In this dataset there is a single synthetic control for m6 sequencing run, library SynMock aka SRR7109420. We can tell THAPBI PICT at the command line to use this to set the fractional abundance threshold via -y or --synctrls, and/or set the absolute abundance threshold via -n or --negctrls (with a list of control file names). It turns out however that with the default thresholds the control is clean (no unwanted non-synthetic ITS2 reads).

Using the defaults

The first step in run.sh is to run the pipeline with the default abundance thresholds (stricter than the alternatives analyses below), giving just a few hundred unique ITS2 sequences:

$ grep -c "^ITS2" summary/defaults.ITS2.tally.tsv
360
$ grep -c "^ITS2" summary/defaults.ITS2.reads.1s5g.tsv
360

Look at summary/defaults.ITS2.samples.1s5g.xlsx or working at the command line with the TSV file:

$ cut -f 1,7,9,11-12,14-15 summary/defaults.ITS2.samples.1s5g.tsv
<SEE TABLE BELOW>

As a table:

#sample_alias

Cutadapt

Threshold

Max non-spike

Max spike-in

Accepted

Unique

301-1

807956

808

348111

0

528957

38

301-2

1108129

1109

457440

0

778850

31

500-1

819468

820

289229

0

516474

30

500-2

813470

814

214155

0

529967

34

712-1

820146

821

131937

0

533310

56

712-2

796363

797

299240

0

520290

34

736-1

943427

944

349965

0

669563

36

736-2

854919

855

282132

0

609025

25

744-1

706659

707

358089

0

493209

20

744-2

651528

652

136471

0

452421

36

755-1

887650

888

462493

0

616322

27

755-2

982087

983

589120

0

669602

17

757-1

835431

836

281533

0

578198

35

757-2

1099959

1100

224635

0

742540

28

766-1

792260

793

526535

0

583643

16

766-2

711176

712

251097

0

469397

26

BioMock

866253

867

56120

0

591947

23

BioMock

846519

847

65686

0

585715

23

BioMock

1023231

1024

84748

0

698170

22

BioMockStds

736334

737

35300

0

521693

26

SynMock

1199806

1200

0

103014

862950

18

The SynMock control is clean, no non-spike-in reads passed the default abundance thresholds.

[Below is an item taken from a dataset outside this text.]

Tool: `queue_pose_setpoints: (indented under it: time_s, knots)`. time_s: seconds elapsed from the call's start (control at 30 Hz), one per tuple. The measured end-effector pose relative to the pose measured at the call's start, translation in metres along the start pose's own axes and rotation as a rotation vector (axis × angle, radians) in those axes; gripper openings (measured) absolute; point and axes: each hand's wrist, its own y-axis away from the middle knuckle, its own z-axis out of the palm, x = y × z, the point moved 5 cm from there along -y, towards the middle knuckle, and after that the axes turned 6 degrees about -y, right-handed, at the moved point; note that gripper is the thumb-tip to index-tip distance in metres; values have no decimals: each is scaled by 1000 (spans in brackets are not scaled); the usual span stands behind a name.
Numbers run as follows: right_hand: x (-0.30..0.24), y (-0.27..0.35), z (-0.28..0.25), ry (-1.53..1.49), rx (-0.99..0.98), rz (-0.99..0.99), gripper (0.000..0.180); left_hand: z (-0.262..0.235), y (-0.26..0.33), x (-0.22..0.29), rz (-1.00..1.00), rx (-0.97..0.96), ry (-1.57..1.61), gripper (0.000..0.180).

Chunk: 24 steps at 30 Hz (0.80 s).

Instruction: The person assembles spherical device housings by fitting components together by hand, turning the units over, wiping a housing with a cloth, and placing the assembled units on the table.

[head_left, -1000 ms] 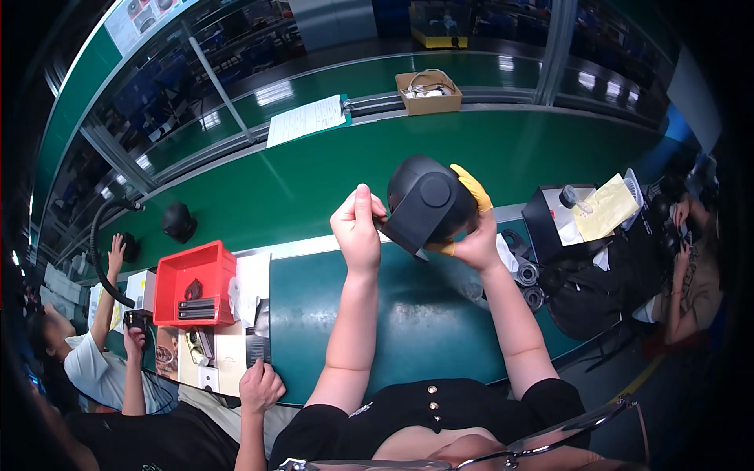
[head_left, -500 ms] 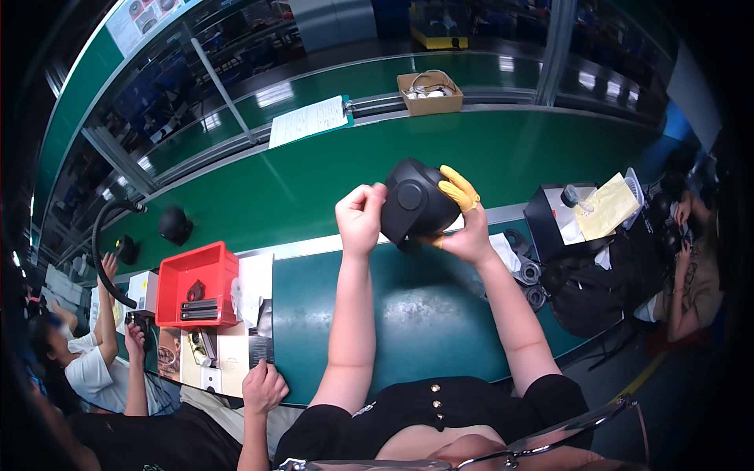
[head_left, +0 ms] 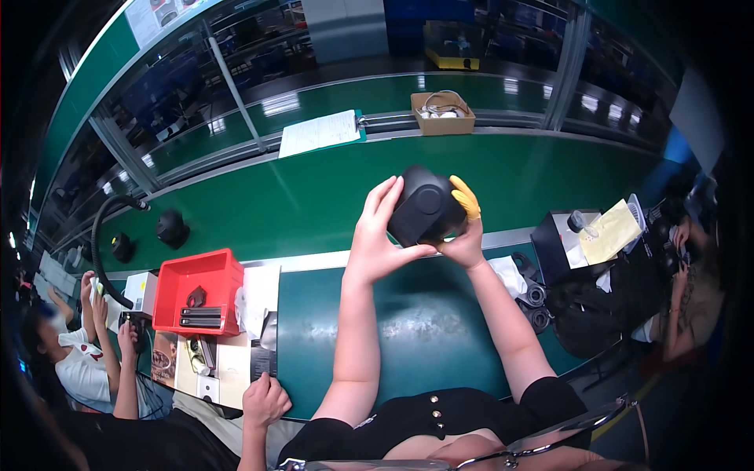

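A black rounded housing (head_left: 426,206) with a raised round disc on its side is held up above the far part of the green work mat (head_left: 393,330). My left hand (head_left: 378,239) cups its left side, fingers along the edge and thumb stretched underneath. From the right, my right hand (head_left: 466,228) grips it, with yellow finger covers (head_left: 466,198) on some fingers. The covered fingers lie partly behind the housing, so their tips are hidden.
To the left stand a red bin (head_left: 198,290) with black parts and another black rounded housing (head_left: 172,228). A co-worker's hand (head_left: 265,400) rests near the mat's left edge. Dark ring-shaped parts (head_left: 534,294) and a black box (head_left: 554,247) lie right. Behind are a clipboard (head_left: 322,133) and a cardboard box (head_left: 444,123).
My left hand has opened from a closed pinch and now cups the housing, thumb below. The housing sits slightly lower and further right in view. The co-workers' hands at the far left have shifted.
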Motion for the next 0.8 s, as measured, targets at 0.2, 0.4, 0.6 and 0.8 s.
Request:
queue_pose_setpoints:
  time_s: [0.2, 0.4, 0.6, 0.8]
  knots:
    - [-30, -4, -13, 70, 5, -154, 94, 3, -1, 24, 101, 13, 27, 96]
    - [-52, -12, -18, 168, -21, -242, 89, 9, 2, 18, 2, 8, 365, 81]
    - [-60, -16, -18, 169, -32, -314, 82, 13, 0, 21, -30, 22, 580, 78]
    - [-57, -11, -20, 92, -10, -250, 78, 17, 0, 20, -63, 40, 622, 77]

So, there is scope to lower the default thresholds - but how low? We will start by reproducing the Illumina part of Figure 6, which was based on the m6 MiSeq sequencing run. This figure explores tag-switching in the demultiplexing, and in the authors’ analysis goes as low as 5 reads.

Excluding only singletons

The run.sh example continues by running the pipeline on the m6 dataset with -f 0 -a 2 to accept everything except singletons (sequences which are only seen once in a sample; including them gives about ten times as many unique sequences which slows everything down). Also, this analysis does not use the synthetic control to raise the threshold on the rest of the samples - we want to see any low level mixing. We then can compare our sample report against Figure 6.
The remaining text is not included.